Netflix declined TheWrap’s request for additional comment when asked if the four different episode-order versions are assigned at random or by using other user data.

Thoms updated his own thread Tuesday with a tweet that said, “a friend I trust at Netflix looked into this, and apparently the episode ordering is just a 100% random A/B test that doesn’t involve any ML. Identity-based recommendations are still a good discussion to have, in this case it was just random!”

“This makes sense to me as episode ordering is completely new, and there’s nothing keeping them from using the data gathered here for future identity targeting,” he continued. “I hear Netflix thinks and cares a lot about ethical algorithms, but every company needs to be more transparent here.”

Netflix has previously been accused of using demographic data — not just viewing history — to personalize customers’ experiences.

In October, the streaming service denied that race played a part in which thumbnails users see for different shows and movies, after the issue was raised by a podcaster on Twitter.

“Reports that we look at demographics when personalizing artwork are untrue.
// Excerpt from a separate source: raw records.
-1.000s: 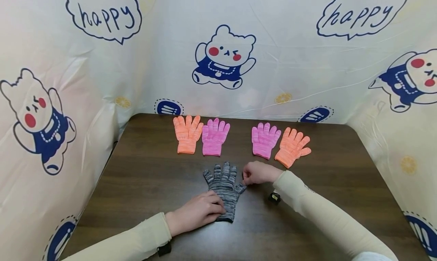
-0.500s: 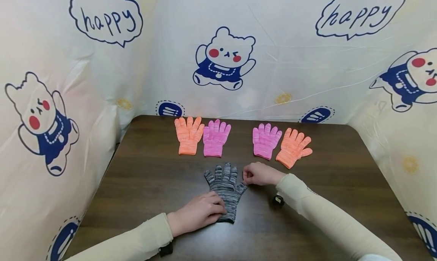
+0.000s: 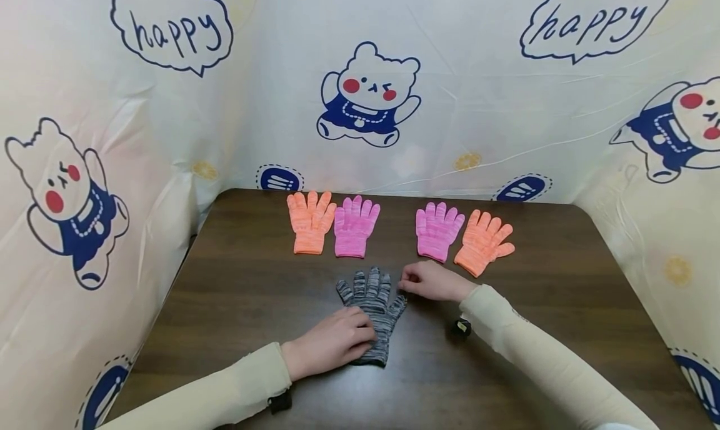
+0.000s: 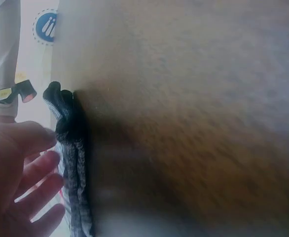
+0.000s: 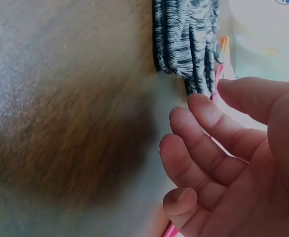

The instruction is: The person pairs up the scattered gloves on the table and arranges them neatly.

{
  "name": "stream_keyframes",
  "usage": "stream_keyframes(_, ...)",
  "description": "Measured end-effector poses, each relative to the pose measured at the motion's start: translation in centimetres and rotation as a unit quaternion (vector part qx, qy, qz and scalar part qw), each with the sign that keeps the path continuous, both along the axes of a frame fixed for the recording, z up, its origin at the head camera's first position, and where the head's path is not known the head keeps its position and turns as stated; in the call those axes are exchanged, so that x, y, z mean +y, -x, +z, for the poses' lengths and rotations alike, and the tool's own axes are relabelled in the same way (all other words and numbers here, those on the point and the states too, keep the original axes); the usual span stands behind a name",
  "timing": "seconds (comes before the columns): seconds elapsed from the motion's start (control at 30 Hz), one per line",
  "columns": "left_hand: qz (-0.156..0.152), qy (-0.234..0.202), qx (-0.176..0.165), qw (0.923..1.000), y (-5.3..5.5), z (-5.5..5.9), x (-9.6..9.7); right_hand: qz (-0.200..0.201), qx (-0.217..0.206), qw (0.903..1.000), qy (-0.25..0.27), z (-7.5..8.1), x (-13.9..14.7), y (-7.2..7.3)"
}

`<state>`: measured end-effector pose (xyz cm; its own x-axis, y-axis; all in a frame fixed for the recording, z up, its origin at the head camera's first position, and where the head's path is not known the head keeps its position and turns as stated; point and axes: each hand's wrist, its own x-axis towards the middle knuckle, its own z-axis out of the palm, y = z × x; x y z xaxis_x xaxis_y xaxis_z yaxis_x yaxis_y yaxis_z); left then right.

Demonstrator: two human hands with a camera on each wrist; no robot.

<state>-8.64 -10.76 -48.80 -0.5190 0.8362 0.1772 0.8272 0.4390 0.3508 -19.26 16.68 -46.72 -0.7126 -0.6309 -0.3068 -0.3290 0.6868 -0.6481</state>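
Observation:
A grey-and-black knit glove [image 3: 374, 314] lies flat in the middle of the table, its fingers pointing away and its thumb out to the right. My left hand [image 3: 334, 342] rests on the glove's left side near the cuff; in the left wrist view its loosely bent fingers [image 4: 41, 185] touch the glove's face. Just beyond the glove's thumb is my right hand [image 3: 433, 280], holding nothing. Seen from the right wrist, its fingers [image 5: 206, 111] are relaxed and the thumb stands apart from them, close to the grey glove [image 5: 184, 39].
Toward the far edge of the brown table [image 3: 242, 305] lie an orange glove [image 3: 309, 224] and a pink glove [image 3: 355, 227] on the left, with another pink glove [image 3: 439, 230] and orange glove [image 3: 482, 242] on the right. A printed curtain [image 3: 461, 117] surrounds the table.
My right hand has come off the glove's thumb tip and shifted slightly right. My left hand has slid a little up and right on the glove. The glove itself stays about where it was.

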Motion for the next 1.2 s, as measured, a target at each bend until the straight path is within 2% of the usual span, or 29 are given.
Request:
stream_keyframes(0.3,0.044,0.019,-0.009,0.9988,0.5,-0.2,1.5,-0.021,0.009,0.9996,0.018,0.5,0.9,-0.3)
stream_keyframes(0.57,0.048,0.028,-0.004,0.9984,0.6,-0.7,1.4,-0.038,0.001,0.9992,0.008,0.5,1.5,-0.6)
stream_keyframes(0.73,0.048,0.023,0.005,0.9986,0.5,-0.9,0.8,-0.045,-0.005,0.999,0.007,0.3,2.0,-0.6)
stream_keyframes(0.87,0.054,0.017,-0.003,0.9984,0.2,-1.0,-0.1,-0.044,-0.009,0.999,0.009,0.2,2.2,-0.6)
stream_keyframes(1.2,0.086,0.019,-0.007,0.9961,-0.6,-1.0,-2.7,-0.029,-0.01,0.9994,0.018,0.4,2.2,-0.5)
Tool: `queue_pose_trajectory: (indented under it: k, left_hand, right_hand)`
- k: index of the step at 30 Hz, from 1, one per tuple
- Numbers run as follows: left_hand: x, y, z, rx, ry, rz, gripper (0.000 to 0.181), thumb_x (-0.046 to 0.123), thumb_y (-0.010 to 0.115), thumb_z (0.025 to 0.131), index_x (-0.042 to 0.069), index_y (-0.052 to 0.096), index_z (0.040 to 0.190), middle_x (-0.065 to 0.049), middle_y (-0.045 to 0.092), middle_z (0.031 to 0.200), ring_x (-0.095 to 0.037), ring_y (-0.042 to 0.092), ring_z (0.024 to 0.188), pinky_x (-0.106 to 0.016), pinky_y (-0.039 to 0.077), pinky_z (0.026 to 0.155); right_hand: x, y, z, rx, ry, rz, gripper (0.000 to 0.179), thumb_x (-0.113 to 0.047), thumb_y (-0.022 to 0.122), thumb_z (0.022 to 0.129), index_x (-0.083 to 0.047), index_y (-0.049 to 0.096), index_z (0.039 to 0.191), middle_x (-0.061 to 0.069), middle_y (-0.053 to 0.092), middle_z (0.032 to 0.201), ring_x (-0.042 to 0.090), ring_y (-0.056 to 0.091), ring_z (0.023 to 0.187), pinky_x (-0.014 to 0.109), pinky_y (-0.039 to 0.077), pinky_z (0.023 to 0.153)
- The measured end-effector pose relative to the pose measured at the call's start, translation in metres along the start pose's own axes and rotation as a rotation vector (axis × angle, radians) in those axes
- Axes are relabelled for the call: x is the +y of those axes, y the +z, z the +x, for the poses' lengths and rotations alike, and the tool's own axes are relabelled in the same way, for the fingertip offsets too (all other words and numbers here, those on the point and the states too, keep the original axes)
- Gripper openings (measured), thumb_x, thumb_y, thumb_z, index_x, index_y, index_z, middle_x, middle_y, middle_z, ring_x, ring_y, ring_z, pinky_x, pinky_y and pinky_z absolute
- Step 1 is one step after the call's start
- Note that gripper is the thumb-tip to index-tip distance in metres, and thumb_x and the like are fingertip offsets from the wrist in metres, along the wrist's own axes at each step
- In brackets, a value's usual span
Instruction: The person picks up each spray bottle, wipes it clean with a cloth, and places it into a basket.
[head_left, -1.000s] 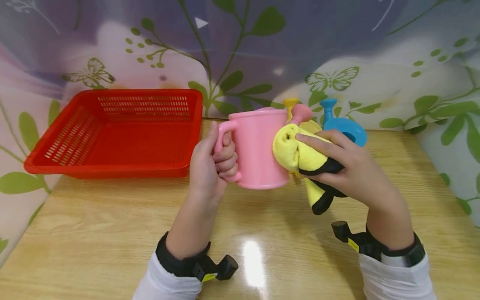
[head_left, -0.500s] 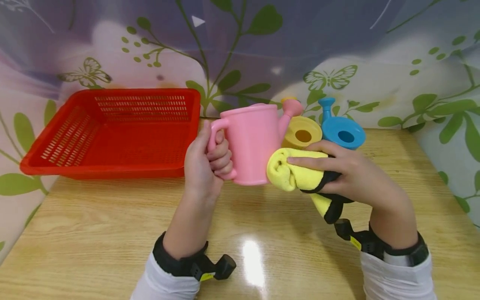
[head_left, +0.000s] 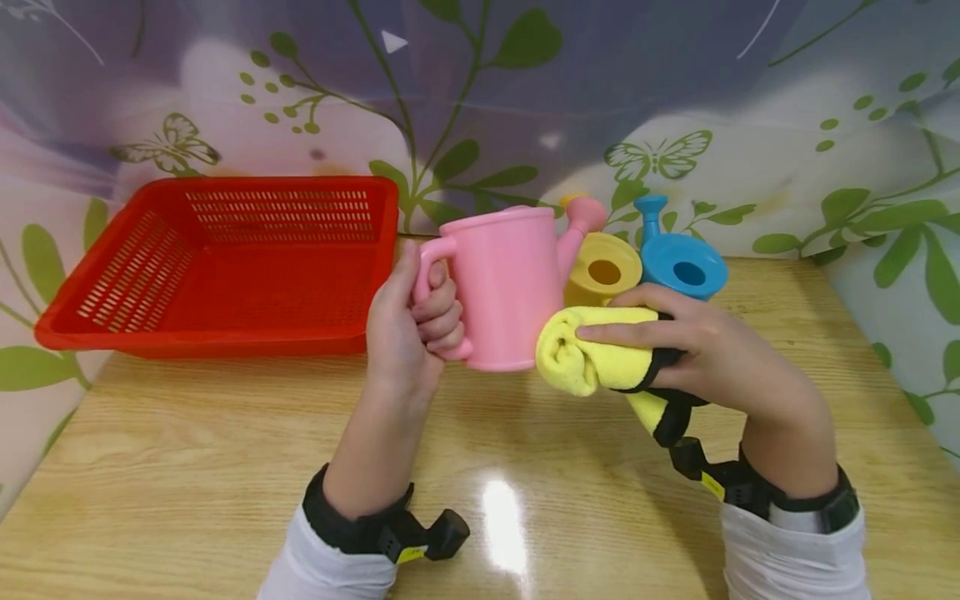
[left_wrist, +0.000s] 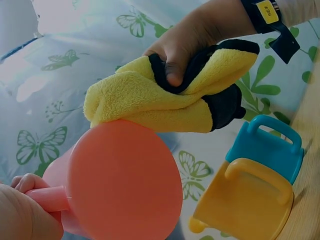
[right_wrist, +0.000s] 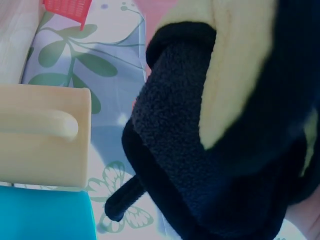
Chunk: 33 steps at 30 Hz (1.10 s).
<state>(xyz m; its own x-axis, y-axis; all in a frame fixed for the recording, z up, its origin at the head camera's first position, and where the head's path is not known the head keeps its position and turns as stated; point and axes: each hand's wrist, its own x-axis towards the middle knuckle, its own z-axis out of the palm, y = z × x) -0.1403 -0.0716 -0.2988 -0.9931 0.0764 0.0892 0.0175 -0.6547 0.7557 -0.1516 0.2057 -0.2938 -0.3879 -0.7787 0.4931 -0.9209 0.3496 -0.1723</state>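
Wooden worktop (head_left: 225,467) carries a red basket (head_left: 217,342) at left; beside it the left hand (head_left: 405,325) grips the pink watering can (head_left: 506,292) by its handle (head_left: 441,247), raised, apparently to expose its side to the yellow-and-black cloth (head_left: 611,362) grasped in the right hand (head_left: 697,342), before the yellow watering can (head_left: 588,289) and blue watering can (head_left: 667,258). Against one second ago, the cloth sits lower, near the raised can's base, leaving the yellow watering can's top visible.

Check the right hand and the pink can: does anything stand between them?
Yes: the cloth, which the right hand grips, lies between that hand and the pink can, by the can's lower side. Nothing visible separates the left hand from the can; it grips the handle.
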Motion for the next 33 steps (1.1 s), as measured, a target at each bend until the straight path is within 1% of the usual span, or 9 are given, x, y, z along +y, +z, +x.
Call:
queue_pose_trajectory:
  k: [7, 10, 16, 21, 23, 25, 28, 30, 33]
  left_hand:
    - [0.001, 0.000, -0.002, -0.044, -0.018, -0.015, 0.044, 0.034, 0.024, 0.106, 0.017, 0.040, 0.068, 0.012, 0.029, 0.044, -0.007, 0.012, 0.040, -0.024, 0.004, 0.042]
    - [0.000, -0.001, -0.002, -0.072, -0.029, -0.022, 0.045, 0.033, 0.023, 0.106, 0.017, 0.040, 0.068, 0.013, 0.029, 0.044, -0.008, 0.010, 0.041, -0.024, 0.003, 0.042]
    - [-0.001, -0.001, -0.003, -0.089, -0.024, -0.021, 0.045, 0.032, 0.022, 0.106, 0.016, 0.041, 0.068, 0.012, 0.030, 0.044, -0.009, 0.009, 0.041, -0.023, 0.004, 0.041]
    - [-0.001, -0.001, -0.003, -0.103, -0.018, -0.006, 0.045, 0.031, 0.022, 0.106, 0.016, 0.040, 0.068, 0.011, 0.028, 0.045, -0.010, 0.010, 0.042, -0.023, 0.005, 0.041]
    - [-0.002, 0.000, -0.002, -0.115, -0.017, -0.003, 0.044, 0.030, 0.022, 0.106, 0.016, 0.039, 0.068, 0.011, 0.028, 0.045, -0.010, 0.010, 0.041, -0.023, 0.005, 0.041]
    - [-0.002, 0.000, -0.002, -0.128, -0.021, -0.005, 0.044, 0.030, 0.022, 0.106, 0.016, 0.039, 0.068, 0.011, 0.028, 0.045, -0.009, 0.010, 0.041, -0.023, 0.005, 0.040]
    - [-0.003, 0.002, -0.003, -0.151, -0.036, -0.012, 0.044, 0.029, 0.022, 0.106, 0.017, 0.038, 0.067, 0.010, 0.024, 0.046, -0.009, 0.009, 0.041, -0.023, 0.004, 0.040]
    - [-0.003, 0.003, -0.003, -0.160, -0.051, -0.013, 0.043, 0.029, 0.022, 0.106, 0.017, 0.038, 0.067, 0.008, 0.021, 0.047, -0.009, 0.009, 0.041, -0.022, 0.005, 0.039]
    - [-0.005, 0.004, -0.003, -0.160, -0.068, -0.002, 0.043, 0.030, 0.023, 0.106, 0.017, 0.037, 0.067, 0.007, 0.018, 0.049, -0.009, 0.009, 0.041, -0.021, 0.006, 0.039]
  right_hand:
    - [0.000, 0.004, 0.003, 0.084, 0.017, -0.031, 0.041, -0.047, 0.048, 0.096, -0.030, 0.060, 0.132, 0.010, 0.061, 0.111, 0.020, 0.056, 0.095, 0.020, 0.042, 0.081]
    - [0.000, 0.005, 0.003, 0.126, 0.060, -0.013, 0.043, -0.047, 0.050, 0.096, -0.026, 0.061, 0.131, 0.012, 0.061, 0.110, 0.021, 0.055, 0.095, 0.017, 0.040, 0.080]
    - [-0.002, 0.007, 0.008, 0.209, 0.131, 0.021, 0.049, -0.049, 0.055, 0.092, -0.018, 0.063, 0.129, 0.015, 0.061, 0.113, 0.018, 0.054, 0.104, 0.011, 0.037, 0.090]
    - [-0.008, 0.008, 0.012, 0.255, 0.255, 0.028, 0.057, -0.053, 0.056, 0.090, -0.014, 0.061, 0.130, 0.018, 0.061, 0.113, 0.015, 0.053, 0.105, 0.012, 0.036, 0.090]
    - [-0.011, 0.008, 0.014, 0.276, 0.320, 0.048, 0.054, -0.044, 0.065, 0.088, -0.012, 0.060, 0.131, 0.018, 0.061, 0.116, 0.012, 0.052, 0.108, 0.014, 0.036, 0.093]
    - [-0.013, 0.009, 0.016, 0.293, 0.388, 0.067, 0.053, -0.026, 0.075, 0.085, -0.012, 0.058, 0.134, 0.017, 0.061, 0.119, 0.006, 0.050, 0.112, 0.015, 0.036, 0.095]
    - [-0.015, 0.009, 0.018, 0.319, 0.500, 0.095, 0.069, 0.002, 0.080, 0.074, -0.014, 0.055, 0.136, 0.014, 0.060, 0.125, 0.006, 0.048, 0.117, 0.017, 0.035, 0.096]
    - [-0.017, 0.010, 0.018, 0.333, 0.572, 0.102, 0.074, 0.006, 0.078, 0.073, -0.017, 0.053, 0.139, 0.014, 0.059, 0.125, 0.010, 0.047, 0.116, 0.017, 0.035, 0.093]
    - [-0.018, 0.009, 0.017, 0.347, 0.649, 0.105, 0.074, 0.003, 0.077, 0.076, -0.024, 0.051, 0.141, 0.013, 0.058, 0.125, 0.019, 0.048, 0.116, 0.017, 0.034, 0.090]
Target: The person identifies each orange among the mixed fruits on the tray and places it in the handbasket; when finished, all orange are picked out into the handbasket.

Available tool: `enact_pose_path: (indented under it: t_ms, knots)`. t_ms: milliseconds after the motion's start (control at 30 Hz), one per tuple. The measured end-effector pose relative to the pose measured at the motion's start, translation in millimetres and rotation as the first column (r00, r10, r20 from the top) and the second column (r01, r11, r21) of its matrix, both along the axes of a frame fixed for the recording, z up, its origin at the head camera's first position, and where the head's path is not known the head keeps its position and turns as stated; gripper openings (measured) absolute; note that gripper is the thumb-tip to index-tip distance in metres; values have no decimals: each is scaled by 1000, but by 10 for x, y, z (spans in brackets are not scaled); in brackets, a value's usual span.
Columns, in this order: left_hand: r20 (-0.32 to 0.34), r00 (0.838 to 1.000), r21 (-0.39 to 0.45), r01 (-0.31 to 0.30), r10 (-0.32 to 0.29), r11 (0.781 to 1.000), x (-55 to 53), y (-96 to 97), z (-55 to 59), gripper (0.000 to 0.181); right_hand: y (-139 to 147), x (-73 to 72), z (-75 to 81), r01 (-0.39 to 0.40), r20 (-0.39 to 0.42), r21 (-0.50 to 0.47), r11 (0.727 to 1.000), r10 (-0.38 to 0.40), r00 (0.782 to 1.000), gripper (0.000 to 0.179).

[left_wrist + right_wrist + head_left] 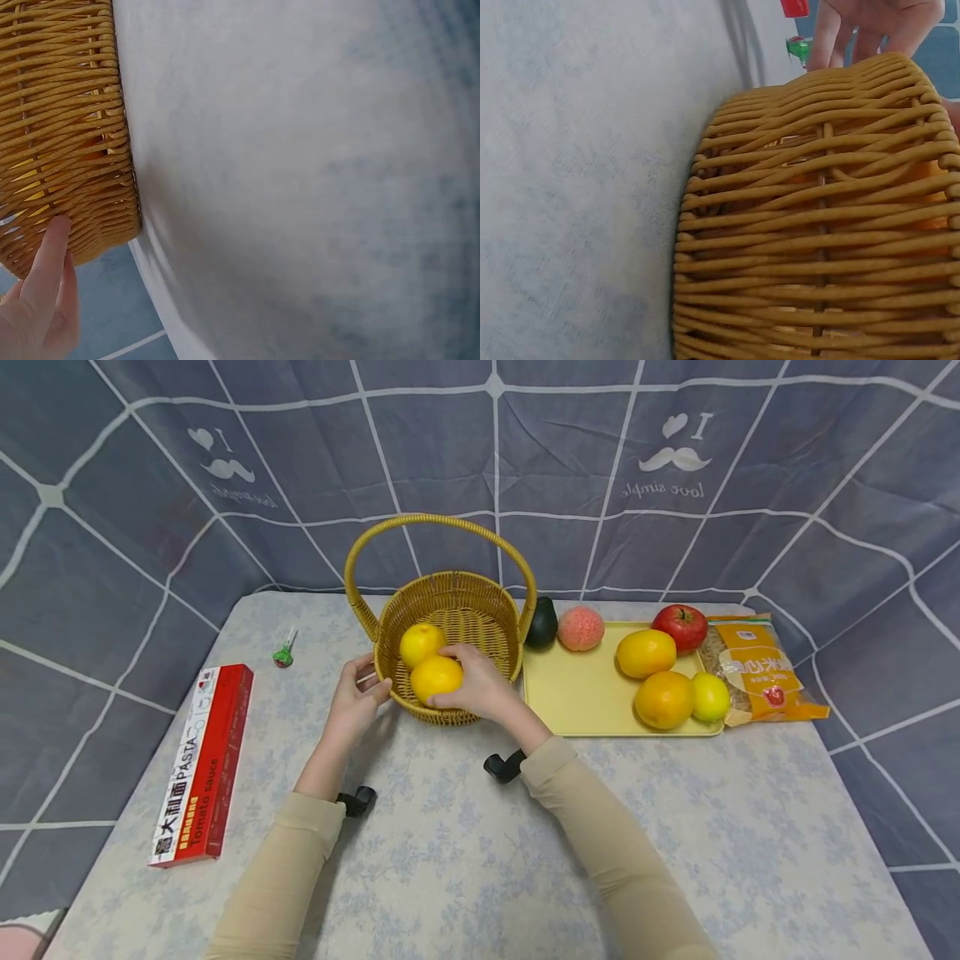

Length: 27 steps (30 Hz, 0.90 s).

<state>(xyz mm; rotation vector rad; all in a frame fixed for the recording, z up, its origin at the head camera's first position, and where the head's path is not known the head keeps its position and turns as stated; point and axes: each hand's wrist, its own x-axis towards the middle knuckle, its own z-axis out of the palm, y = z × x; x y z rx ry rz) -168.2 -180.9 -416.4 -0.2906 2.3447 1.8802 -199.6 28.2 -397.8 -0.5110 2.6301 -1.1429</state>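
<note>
A wicker basket (pixel 461 597) with a tall arched handle stands at the back of the table. My right hand (pixel 483 683) reaches over its front rim and grips an orange (pixel 437 679) inside. Behind that fruit lies a yellow-orange round fruit (pixel 422 645), also in the basket. My left hand (pixel 354 697) is at the basket's left side, its fingers touching the outer wall; in the left wrist view one finger (pixel 51 251) lies straight against the weave (pixel 67 135). The right wrist view shows mostly the basket's front wall (pixel 817 225), which hides the right hand.
Right of the basket, a yellow tray (pixel 577 689) bears oranges (pixel 664 700), a yellow fruit (pixel 709 697) and a red fruit (pixel 679 628). An avocado (pixel 542 625), a pink ball-like fruit (pixel 581 628) and a bag (pixel 765 668) adjoin it. Leftward lie a lollipop (pixel 283 653) and pasta box (pixel 202 764).
</note>
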Motion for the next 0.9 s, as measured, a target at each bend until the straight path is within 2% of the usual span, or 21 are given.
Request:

We don’t ask members for their race, gender or ethnicity so we cannot use this information to personalize their individual Netflix experience,” a Netflix spokesperson said in a statement obtained by TheWrap at the time. “The only information we use is a member’s viewing history.”

“In terms of thumbnails, these do differ and regularly change. This is to ensure that the images we show people are useful in deciding which shows to watch,” the statement said.